Il mondo del Vino diventa sempre più social

Facebook, Instagram, Twitter e non solo piacciono al Vino.
Un'attenzione sempre più mirata e pianificata ai social è quanto emerge dalla quinta edizione della ricerca condotta da FleishmanHillard - Omnicom Pr Group Italia (società di consulenza strategica in comunicazione) che ha analizzato la presenza e le attività online delle prime 25 aziende vinicole italiane per fatturato secondo l'indagine Mediobanca 2018. 
Il confronto è stato realizzato  rispetto ai risultati rilevati dal 2014.

In particolare, lo studio rileva una crescita di Instagram con 15 aziende su 25 nel 2018 in considerazione delle 6 del 2014. 
Facebook rimane il canale più amato (21 aziende contro le 17 del 2014) seguito da YouTube (18 sulle 15 del 2014) e Twitter (15 sulle 11 del 2014). 

Non decolla invece l'e-commerce sui siti aziendali. 
Come evidenziano  in una nota, sono solo 3 sul totale le imprese che presentano una sezione dedicata. 
La maggioranza delle cantine affida le vendite online a piattaforme esterne specializzate. Sono 9 invece le imprese presenti su Wikipedia contro le 3 del 2014.

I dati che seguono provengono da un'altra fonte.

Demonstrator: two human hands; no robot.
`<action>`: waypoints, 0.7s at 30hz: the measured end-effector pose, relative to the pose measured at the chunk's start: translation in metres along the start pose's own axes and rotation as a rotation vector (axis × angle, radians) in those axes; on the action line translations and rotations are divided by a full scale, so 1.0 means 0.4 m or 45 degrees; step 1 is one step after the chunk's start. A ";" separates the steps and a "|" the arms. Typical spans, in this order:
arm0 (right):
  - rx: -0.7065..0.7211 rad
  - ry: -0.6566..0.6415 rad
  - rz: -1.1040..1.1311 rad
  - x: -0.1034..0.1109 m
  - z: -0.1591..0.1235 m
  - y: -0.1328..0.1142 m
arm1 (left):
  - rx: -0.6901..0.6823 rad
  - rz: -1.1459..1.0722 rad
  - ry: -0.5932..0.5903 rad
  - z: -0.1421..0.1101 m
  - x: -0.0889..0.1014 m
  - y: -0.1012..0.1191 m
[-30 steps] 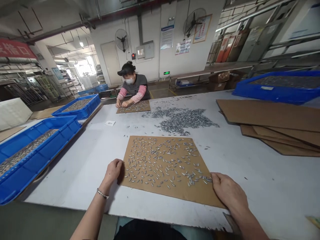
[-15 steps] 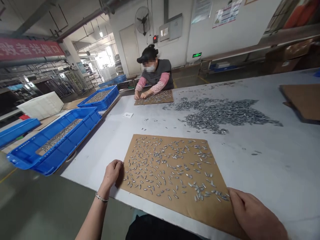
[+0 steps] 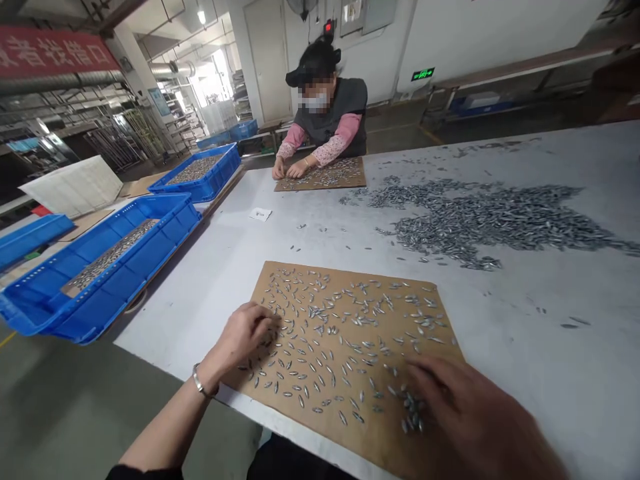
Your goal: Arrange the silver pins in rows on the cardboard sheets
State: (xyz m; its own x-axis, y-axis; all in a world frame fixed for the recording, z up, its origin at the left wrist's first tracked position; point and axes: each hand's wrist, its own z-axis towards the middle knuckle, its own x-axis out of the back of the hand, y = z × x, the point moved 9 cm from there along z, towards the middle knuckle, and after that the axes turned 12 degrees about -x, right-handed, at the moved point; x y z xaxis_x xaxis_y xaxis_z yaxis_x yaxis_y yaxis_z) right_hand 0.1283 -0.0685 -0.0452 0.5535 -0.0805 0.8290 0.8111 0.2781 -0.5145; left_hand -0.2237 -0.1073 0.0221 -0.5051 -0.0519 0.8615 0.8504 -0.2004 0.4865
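Note:
A brown cardboard sheet [image 3: 390, 453] lies on the white table in front of me. Scattered over it are many small silver spindle-shaped metal pieces [image 3: 300, 353], loosely spread on the left and bunched at the right. My left hand [image 3: 247, 333], a bracelet at its wrist, is over the sheet's left side with fingers curled in; whether a piece is between the fingertips is hidden. Over the right part, my right hand [image 3: 465, 400] is smeared by motion, its fingers beside a tight cluster of pieces [image 3: 413, 410].
A large heap of the same pieces [image 3: 500, 217] covers the table's right back. Across from me, a person [image 3: 340, 120] handles pieces on another cardboard sheet [image 3: 355, 175]. Blue trays [image 3: 173, 227] stand along the left edge; a small white paper [image 3: 261, 214] lies nearby.
Both hands have let go of the sheet's side edges and moved inward over it. Pieces at the right are now bunched closer together. My view has turned left.

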 end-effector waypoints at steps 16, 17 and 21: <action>0.108 -0.719 -0.309 -0.222 0.202 -0.239 | -0.207 0.395 -0.602 0.182 -0.272 0.110; 0.122 -0.729 -0.304 -0.224 0.203 -0.243 | -0.201 0.402 -0.612 0.182 -0.273 0.112; 0.159 -0.762 -0.342 -0.234 0.201 -0.254 | -0.177 0.413 -0.636 0.184 -0.266 0.120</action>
State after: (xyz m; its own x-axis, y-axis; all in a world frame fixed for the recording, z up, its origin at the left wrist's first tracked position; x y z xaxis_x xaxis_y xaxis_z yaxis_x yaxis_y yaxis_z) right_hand -0.0211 -0.0122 -0.0527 0.1052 0.3726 0.9220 0.8582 0.4343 -0.2735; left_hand -0.1184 -0.0394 -0.0357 -0.0650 0.3267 0.9429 0.9049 -0.3790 0.1937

Gli altri dati invece evidenziano che sono in aumento anche il numero di follower e iscritti su tutte le piattaforme
Nello specifico i follower di Facebook ammontano oggi in aggregato a 3.333.627, +657% rispetto ai 440.999 del 2014
Fase positiva anche per Instagram: 63.064 nel 2018, contro i soli 746 del 2014 (+8.354%)
Trend con il segno + per Twitter e YouTube, rispettivamente con un aumento di oltre 27.000 e 4.000 follower. 
Viene inoltre segnalato che nel 2018 il 64% delle aziende parla di vitigni autoctoni (19% nel 2014) e il 40% suggerisce enoteche, percorsi e degustazioni contro il 15 % del 2014
Infine la quasi totalità delle aziende (24 su 25) presenta nel 2018 siti in almeno due lingue: italiano e inglese, mentre un'azienda su tre anche in tedesco
In aumento, infine, anche l'uso di chat dedicate (quasi tutte su Messenger): nel 2018 ne fanno uso ben 16 aziende su 25.

“Negli ultimi 5 anni la digitalizzazione del settore vinicolo italiano si è contraddistinta -ha spiegato Massimo Moriconi, General Manager & Amministratore Delegato di Omnicom PR Group Italiaper- per il presidio prima quantitativo e poi qualitativo dei principali canali social e con un ripensamento dei siti aziendali per migliorare l’esperienza degli utenti e facilitare visite alle cantine, al territorio e acquisti. Su questo punto abbiamo assistito all’esternalizzazione dell’e-commerce grazie al lavoro di qualità svolto dai principali portali, specializzati e generalisti, che hanno anche supportato in alcuni casi la promozione del vino Made in Italy all’estero. Tuttavia, in questo scenario pur positivo, spesso i brand hanno dovuto rinunciare al presidio del contatto diretto con il cliente lungo il processo di acquisto, che include anche la corretta condivisione dello storytelling sul prodotto”.